150 is good enough for the wood, sand the primer with 220 - 320, apply your latex. Best results will be with a short nap [1/4"] roller:yes:


----------



## HowardAcheson (Nov 25, 2011)

Here is some info on surface preparation that may be helpful.

Sanding wood--hard or soft--beyond 220 does little more than burnish the wood making staining difficult. This is particularly true if you are using a pigment stain which sits on the surface and relies on "nooks and crannies" to impart color. Softer more porous woods can be sanded to to 220 but harder less absorbent woods may stain best if only sanded to 150. The best compromise is to aim for 180 grit. 

A number of years ago a large cabinet/custom furniture shop I was involved with did series of adhesion tests with various finishes and sealers.

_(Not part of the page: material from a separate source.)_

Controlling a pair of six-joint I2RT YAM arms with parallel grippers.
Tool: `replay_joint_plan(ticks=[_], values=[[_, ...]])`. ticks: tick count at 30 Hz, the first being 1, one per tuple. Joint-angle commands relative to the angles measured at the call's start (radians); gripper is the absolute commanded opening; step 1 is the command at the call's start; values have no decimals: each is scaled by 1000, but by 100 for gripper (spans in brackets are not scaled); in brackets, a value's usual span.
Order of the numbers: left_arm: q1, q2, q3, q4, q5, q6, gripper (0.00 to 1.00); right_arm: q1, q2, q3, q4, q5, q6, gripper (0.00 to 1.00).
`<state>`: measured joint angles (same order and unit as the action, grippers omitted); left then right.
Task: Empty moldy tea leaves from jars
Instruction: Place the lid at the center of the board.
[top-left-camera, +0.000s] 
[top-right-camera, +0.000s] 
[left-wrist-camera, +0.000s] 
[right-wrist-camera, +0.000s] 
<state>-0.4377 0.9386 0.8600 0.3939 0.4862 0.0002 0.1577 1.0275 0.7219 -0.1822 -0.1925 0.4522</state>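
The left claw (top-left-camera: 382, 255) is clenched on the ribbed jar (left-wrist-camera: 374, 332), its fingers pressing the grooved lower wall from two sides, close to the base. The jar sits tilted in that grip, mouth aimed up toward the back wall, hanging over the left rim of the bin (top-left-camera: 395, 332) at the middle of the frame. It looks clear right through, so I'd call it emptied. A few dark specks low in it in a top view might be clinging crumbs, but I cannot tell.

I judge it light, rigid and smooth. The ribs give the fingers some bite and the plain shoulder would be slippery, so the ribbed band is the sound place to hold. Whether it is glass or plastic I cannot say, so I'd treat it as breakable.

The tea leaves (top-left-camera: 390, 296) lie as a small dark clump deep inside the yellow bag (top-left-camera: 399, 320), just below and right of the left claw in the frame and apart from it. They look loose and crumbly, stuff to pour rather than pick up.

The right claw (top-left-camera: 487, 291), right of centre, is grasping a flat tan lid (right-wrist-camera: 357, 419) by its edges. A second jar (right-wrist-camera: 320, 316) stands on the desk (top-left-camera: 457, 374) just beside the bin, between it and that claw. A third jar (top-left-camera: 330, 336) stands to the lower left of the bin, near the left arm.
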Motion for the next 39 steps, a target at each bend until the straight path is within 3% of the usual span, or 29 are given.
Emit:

As part of this test we explored adhesion based on sanding grit. We found about the same adhesion up to 180 - 220. Beyond 220 adhesion dropped off due to burnishing of the underlying wood particularly when non-linear machine sanders were used. This was tested on birch panels. We also found that the resulting smoothness of the first coat of finish was not materially affected by the smoothnes of the underlying wood for sandpaper grits between 150 - 220.. The smoothest surface substrate for final finishes was obtained by sanding lightly after the first coat of finish was applied and dry. Which makes the case for a thinned first coat of finish.

So our conclusion was that sanding beyond 180-220 was not necessary and could be actually detrimental. 

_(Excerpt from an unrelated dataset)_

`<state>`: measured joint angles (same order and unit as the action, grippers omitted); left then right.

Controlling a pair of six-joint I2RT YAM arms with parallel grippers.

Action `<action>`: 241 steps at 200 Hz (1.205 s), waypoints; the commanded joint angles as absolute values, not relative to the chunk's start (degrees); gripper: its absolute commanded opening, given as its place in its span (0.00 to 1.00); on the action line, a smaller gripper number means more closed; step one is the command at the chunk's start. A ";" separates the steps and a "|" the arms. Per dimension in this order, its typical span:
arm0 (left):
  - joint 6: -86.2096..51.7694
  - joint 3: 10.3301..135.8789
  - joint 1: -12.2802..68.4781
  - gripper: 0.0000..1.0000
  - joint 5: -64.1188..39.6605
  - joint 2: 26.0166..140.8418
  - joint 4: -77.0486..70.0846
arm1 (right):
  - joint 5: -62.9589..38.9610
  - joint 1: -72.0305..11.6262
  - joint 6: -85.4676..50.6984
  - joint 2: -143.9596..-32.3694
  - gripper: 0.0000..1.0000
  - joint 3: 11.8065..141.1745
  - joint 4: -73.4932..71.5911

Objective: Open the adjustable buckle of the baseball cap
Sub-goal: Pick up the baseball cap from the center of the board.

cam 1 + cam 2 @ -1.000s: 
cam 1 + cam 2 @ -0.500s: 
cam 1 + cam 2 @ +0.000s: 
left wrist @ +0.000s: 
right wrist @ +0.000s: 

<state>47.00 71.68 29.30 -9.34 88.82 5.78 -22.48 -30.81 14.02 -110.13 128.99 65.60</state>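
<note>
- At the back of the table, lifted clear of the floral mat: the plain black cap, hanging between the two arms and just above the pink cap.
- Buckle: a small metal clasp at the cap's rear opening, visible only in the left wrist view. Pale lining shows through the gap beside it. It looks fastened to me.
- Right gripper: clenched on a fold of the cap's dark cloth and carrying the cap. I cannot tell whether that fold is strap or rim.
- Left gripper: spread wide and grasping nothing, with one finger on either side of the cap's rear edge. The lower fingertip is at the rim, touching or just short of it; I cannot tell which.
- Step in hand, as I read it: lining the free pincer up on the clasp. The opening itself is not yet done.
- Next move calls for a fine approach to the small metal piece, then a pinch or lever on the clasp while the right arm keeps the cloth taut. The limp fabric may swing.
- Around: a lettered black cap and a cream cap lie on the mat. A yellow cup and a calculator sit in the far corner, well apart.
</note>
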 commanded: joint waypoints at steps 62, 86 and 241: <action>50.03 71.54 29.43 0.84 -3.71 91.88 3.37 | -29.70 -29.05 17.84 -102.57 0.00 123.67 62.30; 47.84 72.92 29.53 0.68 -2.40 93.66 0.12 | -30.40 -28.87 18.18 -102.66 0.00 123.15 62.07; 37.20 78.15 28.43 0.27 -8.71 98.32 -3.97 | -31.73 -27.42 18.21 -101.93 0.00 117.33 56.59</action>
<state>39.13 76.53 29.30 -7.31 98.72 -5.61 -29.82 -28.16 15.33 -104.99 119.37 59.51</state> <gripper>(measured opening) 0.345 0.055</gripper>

But, most important was that there was a big appearance affect if the surface was not HAND sanded in the direction of the grain using the highest grit used on the sanding machine. A flat pad sander produced a much flatter surface than a ROS. However, both required final hand sanding with the grain for optimum appearence. If not hand sanded, swirl scratches could show. Final hand sanding using a sanding pad in the direction of the grain is a must. 

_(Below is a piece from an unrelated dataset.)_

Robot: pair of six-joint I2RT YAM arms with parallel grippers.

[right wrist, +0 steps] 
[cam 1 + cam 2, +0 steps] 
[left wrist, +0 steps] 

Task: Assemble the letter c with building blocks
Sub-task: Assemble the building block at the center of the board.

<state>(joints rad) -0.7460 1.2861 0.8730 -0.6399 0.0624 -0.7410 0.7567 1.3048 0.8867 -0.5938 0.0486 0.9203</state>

To carry it one step further, sanding at 320-400 grit after the first coat and subsequent coats was the optimum. No improved appearence was noticed by between coat sanding beyond 400 for varnish. 400 was the sweet spot for thinner finishes. Between coat sanding was always done by hand whether for flattening or for adhesion. 

I think you will find similar thoughts in the popular finishing books but YMMV.

Finally, the first coat of ANY finish will soak little shards of wood and cause them to raise whether the surface was sanded, planed or scraped. When the first coat of finish dries these hardened shards are what causes the surface to feel rough. Sanding with 320 paper will remove these hardened shards and subsequent coats will go on smoother. So, smoothness counts after the first coat of finish, but not much before that.

The finish left by the sizing machine determines the starting grit. Jointers, planers, belt sanders etc, should leave a finish that allows starting with 100 grit. From there, go to 120 grit and sand until the marks from the prior grit are gone, then move to 150 and finish at 180 grit.

Plywood is factory sanded to 180 grit. Therefore, it's best to not sand plywood except with 180 grit and sand by hand. Get the first coat of finish on and then sand with 320. That way you are sanding the finish, not the wood. This avoids sanding through today's very thin surface veneer.


----------